Your objective: Copy, word for word, each line of the data below from the first through the line containing "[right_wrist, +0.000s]", and stop there.

Data excerpt:

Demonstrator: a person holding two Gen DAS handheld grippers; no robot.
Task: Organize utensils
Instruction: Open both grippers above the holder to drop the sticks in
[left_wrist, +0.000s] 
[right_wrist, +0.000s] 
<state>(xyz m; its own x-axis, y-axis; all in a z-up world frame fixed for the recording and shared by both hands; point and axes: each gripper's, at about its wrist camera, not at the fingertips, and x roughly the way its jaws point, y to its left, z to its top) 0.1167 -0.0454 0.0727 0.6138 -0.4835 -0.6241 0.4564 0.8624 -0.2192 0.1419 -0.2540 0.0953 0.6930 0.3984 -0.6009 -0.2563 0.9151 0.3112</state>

Task answer:
Demonstrator: a person holding two Gen DAS handheld grippers; no robot.
Task: Organize utensils
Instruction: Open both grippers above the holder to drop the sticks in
[left_wrist, +0.000s] 
[right_wrist, +0.000s] 

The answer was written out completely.